Over the 40 years that Page Six has cataloged New York’s stars — as well as its heroes, zeros, moguls, models, miscreants, chiefs, chefs, rogues, renegades, pols, publishers, playboys, shortstops, socialites and every bash, brouhaha, bottle brawl, soiree and red carpet in between — the real star of our column has always been the city itself. From the opening of Studio 54 in 1977 — the same year we launched — to the closing of the Four Seasons restaurant last year, when patrons partied in its pool, Page Six has taken readers inside the velvet ropes and to haunts high and low that play home to boldface names. Whether it’s impossible-to-get-into Rao’s or Elaine’s, Bungalow 8, 1Oak, the Waverly Inn or tomorrow’s next hot spot, Page Six takes you there daily. (If we don’t know the owner, we know the door guy and everyone inside. Or at least the location of that hidden side entrance. Plus, we’ve got these handy Page Six disguise kits. But we kid.

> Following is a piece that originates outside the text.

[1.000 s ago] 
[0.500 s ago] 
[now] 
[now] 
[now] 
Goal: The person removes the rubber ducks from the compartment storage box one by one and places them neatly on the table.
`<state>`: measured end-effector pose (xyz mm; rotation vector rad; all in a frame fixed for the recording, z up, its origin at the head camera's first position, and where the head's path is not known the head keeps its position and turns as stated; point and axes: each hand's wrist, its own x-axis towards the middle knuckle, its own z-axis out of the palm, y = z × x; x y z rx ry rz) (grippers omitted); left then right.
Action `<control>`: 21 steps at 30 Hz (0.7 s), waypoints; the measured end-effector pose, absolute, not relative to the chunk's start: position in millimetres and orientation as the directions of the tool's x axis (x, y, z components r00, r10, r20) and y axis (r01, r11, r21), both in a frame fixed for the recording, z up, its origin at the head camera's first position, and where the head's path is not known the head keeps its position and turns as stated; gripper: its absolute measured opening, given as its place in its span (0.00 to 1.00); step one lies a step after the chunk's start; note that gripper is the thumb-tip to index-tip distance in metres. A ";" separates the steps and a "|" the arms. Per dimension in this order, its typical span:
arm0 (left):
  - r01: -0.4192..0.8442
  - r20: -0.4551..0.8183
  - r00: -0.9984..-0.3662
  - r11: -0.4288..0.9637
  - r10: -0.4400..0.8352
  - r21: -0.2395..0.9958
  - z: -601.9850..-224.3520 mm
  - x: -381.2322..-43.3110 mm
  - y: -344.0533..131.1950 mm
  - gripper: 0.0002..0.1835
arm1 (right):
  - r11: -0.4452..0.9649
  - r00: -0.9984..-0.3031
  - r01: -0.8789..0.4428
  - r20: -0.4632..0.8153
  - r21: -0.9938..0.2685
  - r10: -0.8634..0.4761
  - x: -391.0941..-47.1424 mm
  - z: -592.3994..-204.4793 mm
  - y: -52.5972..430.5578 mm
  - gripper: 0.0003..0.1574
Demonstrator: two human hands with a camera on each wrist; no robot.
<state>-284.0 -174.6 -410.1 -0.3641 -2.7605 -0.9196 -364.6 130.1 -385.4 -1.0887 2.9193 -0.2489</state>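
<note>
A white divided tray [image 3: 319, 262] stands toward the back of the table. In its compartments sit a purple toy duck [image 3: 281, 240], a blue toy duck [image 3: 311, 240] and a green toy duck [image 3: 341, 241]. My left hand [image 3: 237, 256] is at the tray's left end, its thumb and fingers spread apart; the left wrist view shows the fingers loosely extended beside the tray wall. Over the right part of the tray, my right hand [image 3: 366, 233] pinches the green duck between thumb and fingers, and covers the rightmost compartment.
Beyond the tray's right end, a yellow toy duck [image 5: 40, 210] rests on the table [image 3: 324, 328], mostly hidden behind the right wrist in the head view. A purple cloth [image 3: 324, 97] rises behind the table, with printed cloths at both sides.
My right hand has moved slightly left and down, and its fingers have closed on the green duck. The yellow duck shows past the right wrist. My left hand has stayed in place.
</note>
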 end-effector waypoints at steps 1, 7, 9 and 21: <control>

Or do we?) Page Six also has provided its unique take on the events that have shaped our city — from the ’77 blackout to Hurricane Sandy. One of the rare days that Page Six did not publish in 40 years? The day after 9/11.

PRINCE OF THE CITY

JFK Jr. was once known as the city’s most eligible bachleor. But years earlier, the presidential scion could get down and dirty. According to a Nov. 9, 1984, Page Six item — well before Kennedy married Carolyn Bessette — he was seen with a girlfriend renting videos for his Betamax. “John and his girlfriend Sally Munro stopped by the Video 83 shop in the King Karol record store on Third Avenue near 85th Street in the afternoon of the New York Marathon and picked out a couple of films,” read the item. “The first was ‘Broadway Danny Rose.’ The second? He asked, ‘Do you have any adult titles that aren’t VHS?’” a sales clerk told Page Six at the time. The video store clerk continued, “I showed him the list. He asked [Munro] to pick one out. She closed her eyes and pointed and that was it.” The film her finger landed on? “Bodacious Ta’ Ta’s.” Page Six informed any unfamiliar readers at the time that the plot “is summarized in catalogues as: ‘With Jim’s wedding day drawing near, his friends decide to give him a bachelor bash he’ll never forget. The formula for fun is complete when they team up with four frisky, well-endowed strippers who’ll do anything for a good time.’” The report added, “John…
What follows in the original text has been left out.